Well, I struggled a bit to watch the game. I only get Fox from Dish and we had a storm, thateven on Sunday morning wasn't forecast as possible after 1pm Pacific Time. As I've noted elsewhere, I need my dishes raised and a third one. Can't seem to get any response. And so I couldn't get Fox in HD.

Fortunately our daughter was visiting who is a rabid 49ers fan and who has AT&T Uverse which app we added to our Fire TV Cube only to discover that the restrictions on licensing through the app when not streaming through her AT&T internet allows only the NBC local affiliate. But...

Her package has Fox sports so using the Fox Sports app we got a crystal clear picture. Good game though we lost.

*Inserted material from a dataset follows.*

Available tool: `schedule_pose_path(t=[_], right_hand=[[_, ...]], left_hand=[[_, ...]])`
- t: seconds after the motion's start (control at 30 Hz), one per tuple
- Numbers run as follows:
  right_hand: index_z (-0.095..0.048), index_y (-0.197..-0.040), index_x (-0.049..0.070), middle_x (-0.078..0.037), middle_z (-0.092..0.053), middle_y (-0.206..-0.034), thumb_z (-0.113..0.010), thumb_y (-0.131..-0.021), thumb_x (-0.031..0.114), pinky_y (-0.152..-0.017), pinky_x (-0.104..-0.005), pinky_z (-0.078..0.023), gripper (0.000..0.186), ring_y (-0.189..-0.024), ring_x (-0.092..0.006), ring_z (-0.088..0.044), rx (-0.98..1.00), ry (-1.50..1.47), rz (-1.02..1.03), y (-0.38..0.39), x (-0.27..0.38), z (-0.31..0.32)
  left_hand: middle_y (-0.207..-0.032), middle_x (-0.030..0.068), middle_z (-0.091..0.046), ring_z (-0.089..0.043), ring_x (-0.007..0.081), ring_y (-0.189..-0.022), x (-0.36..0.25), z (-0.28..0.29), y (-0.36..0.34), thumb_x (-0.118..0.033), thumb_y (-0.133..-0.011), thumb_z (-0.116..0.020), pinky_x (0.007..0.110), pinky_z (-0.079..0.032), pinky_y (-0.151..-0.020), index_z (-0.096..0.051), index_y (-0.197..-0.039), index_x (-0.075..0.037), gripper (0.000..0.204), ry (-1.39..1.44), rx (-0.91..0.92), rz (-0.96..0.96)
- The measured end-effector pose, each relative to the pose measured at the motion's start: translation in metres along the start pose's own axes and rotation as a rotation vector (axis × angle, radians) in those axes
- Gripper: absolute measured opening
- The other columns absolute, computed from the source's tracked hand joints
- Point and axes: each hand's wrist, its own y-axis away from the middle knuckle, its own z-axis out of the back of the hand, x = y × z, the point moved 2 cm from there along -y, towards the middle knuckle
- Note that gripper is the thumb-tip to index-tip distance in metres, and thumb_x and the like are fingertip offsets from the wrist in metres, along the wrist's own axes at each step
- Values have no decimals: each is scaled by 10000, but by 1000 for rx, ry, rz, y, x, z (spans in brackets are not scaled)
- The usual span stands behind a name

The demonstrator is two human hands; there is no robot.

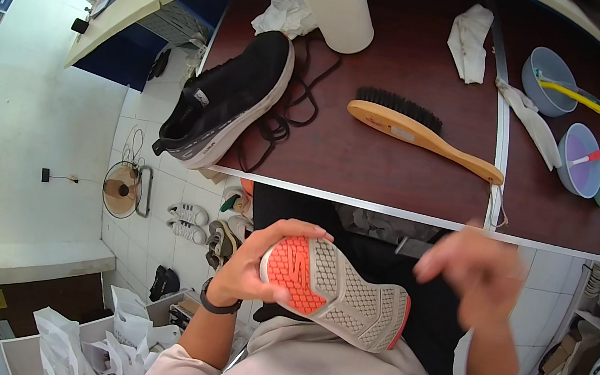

All of which brings me to the subject of this thread as expressed in these posts:



1948GG said:


> A few days back, yet another article on Cord Cutter News postulated the reason PSVue failed was the lack of a large subscriber base with cable or satellite to give it a leg up on content pricing; true for sure, but if it holds true in fact, then AT&T of all the live streamers should have the lowest prices and largest customer numbers as they have both cable and satellite subscribers, with Sling right behind with their Dish numbers. But who is marching to the top right now? YouTube TV and Hulu Live, neither of which has cable or satellite to give them the power to cut better deals. So what gives?





wmb said:


> From a customer standpoint, what is the factor differentiating YTTV from (or other cable replacement streaming services) DirecTV, Dish, or cable? Is it just price? Is that enough?
> 
> To me, the long term question is what does the future look like? What's the use case for live TV? We don't need to own physical media. Content on demand. How is it monetized? What are the consumer issues?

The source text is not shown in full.